— Task prompt —
Scan the records beneath this line for the line holding "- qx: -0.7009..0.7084" and the line holding "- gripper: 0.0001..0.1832", then transcribe exactly those two and all lines between.

— Exercise material —
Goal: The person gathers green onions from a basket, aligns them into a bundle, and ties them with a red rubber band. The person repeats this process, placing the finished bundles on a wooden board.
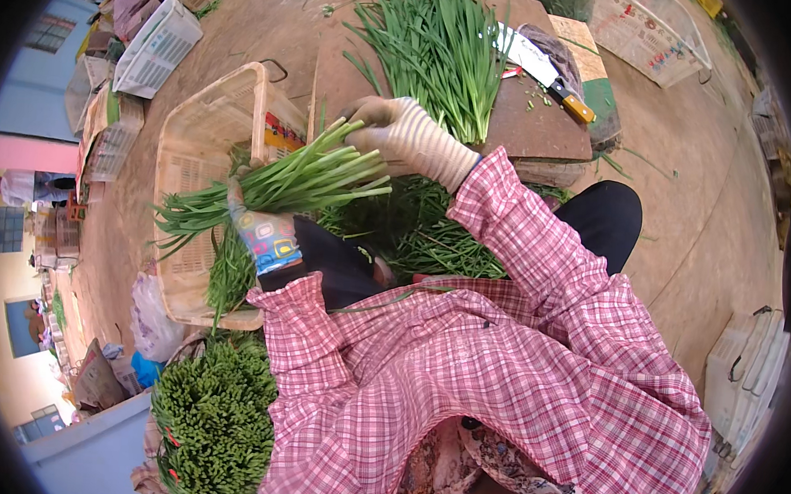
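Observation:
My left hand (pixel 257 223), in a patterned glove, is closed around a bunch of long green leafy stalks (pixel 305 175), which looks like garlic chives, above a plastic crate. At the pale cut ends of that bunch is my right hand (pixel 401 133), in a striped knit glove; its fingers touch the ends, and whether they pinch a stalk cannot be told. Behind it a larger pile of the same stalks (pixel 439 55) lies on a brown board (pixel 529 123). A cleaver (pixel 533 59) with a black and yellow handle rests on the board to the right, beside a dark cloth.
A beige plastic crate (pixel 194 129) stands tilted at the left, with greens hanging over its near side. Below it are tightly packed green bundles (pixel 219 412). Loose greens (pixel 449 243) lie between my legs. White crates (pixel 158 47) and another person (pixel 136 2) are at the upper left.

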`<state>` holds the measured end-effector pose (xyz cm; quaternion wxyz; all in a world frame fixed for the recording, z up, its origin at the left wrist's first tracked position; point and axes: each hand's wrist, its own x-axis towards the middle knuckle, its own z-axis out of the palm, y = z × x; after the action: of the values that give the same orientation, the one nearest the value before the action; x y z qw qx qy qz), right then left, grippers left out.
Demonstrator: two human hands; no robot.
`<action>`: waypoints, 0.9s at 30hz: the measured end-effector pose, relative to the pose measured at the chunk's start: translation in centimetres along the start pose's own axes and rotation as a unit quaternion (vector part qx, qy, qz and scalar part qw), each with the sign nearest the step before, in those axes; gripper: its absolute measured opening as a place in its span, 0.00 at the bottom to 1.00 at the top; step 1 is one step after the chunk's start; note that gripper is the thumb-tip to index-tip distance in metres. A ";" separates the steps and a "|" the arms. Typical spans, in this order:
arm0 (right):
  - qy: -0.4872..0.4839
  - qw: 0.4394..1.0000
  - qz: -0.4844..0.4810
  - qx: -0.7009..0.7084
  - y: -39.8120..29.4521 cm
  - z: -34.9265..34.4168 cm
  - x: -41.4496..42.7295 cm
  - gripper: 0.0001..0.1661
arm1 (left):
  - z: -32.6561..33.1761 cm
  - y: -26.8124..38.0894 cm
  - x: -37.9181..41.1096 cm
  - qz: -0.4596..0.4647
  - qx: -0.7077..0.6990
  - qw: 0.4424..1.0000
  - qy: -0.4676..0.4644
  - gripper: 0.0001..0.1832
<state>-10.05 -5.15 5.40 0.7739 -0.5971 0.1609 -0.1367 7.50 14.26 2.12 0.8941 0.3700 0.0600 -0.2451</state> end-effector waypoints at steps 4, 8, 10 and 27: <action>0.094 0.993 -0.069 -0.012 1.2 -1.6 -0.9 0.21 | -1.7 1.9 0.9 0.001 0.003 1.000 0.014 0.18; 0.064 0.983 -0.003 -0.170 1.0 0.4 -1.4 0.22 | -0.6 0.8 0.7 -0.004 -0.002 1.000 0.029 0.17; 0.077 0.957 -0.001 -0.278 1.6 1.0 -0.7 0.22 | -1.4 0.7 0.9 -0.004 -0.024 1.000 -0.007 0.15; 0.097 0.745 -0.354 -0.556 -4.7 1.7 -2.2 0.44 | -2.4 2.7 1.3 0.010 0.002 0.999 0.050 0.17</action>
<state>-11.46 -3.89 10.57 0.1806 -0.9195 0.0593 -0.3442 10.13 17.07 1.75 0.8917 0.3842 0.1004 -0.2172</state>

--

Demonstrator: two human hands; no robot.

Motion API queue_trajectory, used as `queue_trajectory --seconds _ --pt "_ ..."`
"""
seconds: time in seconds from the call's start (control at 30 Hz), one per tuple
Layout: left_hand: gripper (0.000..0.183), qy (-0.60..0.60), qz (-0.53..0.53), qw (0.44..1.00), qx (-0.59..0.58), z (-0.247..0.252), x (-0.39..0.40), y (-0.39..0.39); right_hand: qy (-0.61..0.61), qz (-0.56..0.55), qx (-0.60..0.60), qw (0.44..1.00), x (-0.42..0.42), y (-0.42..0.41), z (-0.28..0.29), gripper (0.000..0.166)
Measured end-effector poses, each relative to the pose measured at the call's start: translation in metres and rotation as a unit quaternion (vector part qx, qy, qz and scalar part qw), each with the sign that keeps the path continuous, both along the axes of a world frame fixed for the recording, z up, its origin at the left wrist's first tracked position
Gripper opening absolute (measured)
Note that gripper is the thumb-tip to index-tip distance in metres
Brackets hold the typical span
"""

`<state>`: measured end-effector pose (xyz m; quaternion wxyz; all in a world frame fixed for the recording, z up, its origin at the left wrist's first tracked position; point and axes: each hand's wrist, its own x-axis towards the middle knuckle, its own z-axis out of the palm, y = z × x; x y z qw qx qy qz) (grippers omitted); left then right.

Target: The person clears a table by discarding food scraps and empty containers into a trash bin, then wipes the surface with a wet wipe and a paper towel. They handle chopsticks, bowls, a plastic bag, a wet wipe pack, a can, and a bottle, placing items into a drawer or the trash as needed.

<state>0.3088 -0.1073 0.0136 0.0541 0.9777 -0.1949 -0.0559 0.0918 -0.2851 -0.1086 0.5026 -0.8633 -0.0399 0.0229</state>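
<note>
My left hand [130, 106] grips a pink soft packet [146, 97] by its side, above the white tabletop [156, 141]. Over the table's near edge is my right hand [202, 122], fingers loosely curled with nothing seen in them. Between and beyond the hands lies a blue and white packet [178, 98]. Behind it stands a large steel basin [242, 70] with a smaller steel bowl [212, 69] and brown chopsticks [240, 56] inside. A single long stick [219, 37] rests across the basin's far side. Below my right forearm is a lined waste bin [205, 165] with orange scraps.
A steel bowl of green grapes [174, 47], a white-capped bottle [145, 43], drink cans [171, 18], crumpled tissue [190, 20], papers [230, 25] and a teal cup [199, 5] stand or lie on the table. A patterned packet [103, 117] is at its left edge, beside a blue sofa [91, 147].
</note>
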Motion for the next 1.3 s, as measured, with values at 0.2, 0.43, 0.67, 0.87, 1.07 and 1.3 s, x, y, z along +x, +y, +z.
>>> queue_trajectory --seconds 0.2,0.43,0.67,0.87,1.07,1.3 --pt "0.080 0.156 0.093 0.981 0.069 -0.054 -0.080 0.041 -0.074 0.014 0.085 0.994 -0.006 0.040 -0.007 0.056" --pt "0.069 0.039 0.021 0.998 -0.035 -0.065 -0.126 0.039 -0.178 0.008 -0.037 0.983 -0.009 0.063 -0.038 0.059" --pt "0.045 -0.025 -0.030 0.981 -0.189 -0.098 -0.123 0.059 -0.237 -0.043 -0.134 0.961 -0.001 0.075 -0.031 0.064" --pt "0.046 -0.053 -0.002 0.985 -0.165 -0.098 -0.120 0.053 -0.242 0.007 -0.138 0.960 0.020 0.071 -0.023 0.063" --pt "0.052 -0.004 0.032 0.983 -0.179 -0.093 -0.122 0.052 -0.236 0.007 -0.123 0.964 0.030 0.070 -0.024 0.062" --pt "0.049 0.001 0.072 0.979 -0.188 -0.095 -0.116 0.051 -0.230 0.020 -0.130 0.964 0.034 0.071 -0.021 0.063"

— Answer area —
  - qx: -0.7009..0.7084
  - y: -39.8120..29.4521 cm
  - z: -34.9265..34.4168 cm
  - x: -41.4496..42.7295 cm
  - gripper: 0.0001..0.1661
arm1 (left):
  - z: -32.6561..33.1761 cm
  - y: -26.8124..38.0894 cm
  - x: -37.9181..41.1096 cm
  - qz: -0.4596..0.4647
  - qx: -0.7077..0.6990
  - qw: 0.4424..1.0000
  - qy: -0.4676..0.4644
  - gripper: 0.0001..0.1832

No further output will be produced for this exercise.